◆ Directions: Read through the lines below for the string "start" and copy each one that has it.

◆ Material provided:

------------------------------

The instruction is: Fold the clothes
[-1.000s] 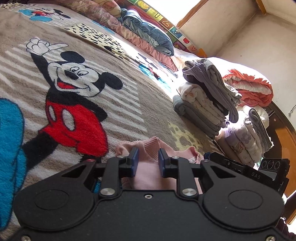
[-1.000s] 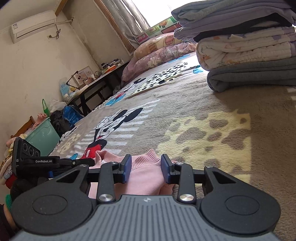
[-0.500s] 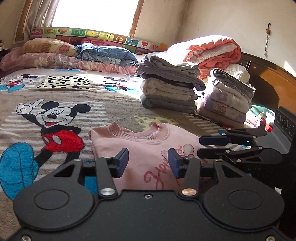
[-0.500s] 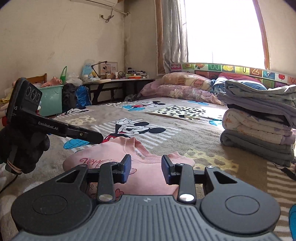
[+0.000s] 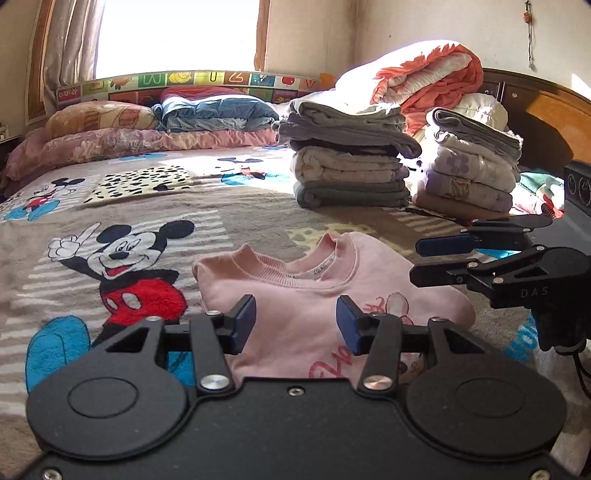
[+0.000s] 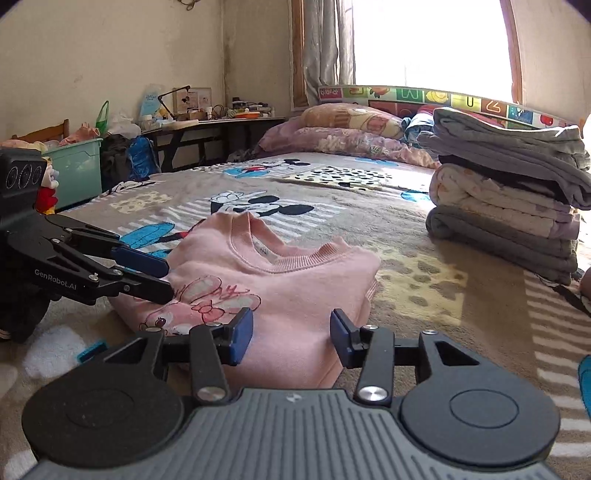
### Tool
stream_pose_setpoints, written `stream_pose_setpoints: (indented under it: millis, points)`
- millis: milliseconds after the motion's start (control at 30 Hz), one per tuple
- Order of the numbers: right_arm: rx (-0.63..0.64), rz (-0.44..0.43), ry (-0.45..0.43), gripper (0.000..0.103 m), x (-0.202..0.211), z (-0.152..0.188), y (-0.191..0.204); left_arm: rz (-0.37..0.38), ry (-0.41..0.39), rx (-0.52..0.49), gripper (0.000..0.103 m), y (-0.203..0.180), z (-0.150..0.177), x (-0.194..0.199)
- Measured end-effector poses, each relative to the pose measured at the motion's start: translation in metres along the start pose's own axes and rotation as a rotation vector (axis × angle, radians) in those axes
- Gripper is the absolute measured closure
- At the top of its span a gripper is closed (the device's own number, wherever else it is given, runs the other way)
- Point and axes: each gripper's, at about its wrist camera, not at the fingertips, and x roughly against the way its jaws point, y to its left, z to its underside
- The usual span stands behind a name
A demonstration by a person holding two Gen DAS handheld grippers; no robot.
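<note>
Fingers (image 5: 243, 325) of both grippers stand parted (jaws just widened), released above the pink sweatshirt (image 5: 306, 314)

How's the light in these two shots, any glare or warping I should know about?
Left wrist view: the window is blown out white, sun glares on the orange quilt, and fisheye bends the headboard. Right wrist view: the window is also overexposed, the pink sweatshirt stays sharp and evenly lit, and the corners darken.
</note>
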Motion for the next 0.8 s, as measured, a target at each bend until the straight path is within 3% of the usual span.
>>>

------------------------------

◆ Exercise response:
- millis: milliseconds after the motion's start (control at 30 Hz), one per tuple
- Measured end-effector poses, each relative to the pose measured at the motion's start: translation in metres along the start pose's own axes and rotation as a rotation vector (axis × angle, radians) in those axes

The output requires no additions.